Violence: Key target, wounded and in a coma, is a known trafficker, Mexican
authorities say.

ENSENADA--The principal target of the massacre that left 18 people dead just
outside this Baja California resort was a known drug gang leader, and the
killings were probably the result of a feud between drug traffickers,
Mexican officials said Friday.

Fermin Castro, also known to authorities as "the Ice Man," was critically
wounded in Thursday's predawn attack, in which Castro and 20 members of his
extended family, including eight children, were dragged from their beds and
shot execution-style.

Castro led one of six drug trafficking gangs linked to the infamous Arellano
Felix drug cartel in the Ensenada area, according to Mexican federal
government documents shown to reporters Friday by Jesus Blancornelas, editor
of the Tijuana weekly news magazine Zeta.

Baja prosecutors said at a news conference Friday afternoon that Castro, 38,
was involved in drug running between Ensenada and drop-off points across the
border. They declined, however, to confirm any link between Castro and the
Arellano Felix cartel.

Witnesses to the massacre in El Sauzal, a small farm town outside Ensenada,
"indicate that there were problems between Mr. Castro and other people over
the question of drugs," said Marco Antonio de la Fuente Villarreal, attorney
general for the northern Baja region.

Authorities said a brother-in-law of Castro who was killed in Thursday's
attack also was involved in drug trafficking. They identified him as
Francisco Javier Flores Altamirano, 30.

Authorities have said that if the slayings were related to drugs, they
breached an "unwritten code" among the drug cartels that calls for sparing
the lives of children.

De la Fuente said informants led authorities investigating the massacre to a
location in the Baja community of Tecate, where officers recovered 100 bags
of marijuana and 15 weapons, including pistols and one AK-47 assault rifle.
Ten people were detained in Tecate for questioning, but were not arrested.
Forensics experts will test the weapons to see if they were used in
Thursday's killings, officials said.

Officials also revealed that Castro was tortured before he was shot. Castro
remained in a coma Friday, under heavy guard at a local hospital. Several
Mexican newspapers speculated that a rivalry between the Arellano Felix gang
and new challengers expanding their interests in Baja California may be
behind the crime.

New Round of Violence Feared

Much of the conjecture centered on the Arellano Felix cartel's chief
lieutenant in the Ensenada area, IsmaelHiguera Guerrero, known locally as
"El Mayel." Castro worked under Higuera's supervision, according to the
government documents produced by editor Blancornelas, who was critically
wounded last year in an ambush believed to have been orchestrated by the
Arellano Felix cartel.

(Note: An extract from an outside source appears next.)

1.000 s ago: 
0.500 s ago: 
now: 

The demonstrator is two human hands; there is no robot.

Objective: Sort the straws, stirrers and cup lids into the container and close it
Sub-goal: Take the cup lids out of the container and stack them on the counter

Some observers fear that the killings might mark the
beginning of a new and bloody period of Baja California's drug wars, which
have claimed the lives of a long line of drug kingpins, police officers and
government prosecutors. "If this was not the Arellanos, it was a cartel of
equal power," said Tijuana human rights activist Victor Clark. "If this is
an outside group that has come to strike out against the Arellanos, this
means they are weakening. The killers must be from a very important cartel."
The Arellano Felix clan has reportedly moved much of its personnel away from
Tijuana as law enforcement authorities have mounted crackdowns in the border
city. The group's tentacles are believed to have spread down the coast to
Ensenada and east to Mexicali. Castro has been linked in Tijuana news
reports to marijuana production in Valle de Trinidad, southeast of Ensenada,
where he is believed to have been born on an Indian reservation known as
Santa Catarina. According to an account in Zeta, Castro's gang was named
after the reservation. On Friday morning, at the scene of the massacre, the
whinnying of Castro's prized horses was the only sound that punctuated the
air as investigators continued to pore over the bloodstained patio of his
farming compound. Children's clothing still hung from laundry lines at the
site where the members of three families had been yanked from their beds and
shot in Baja California's worst crime. Castro, who raised livestock and
organized rodeos, lived with his extended family on a ranch compound in the
El Sauzal de Rodriguez community north of Ensenada.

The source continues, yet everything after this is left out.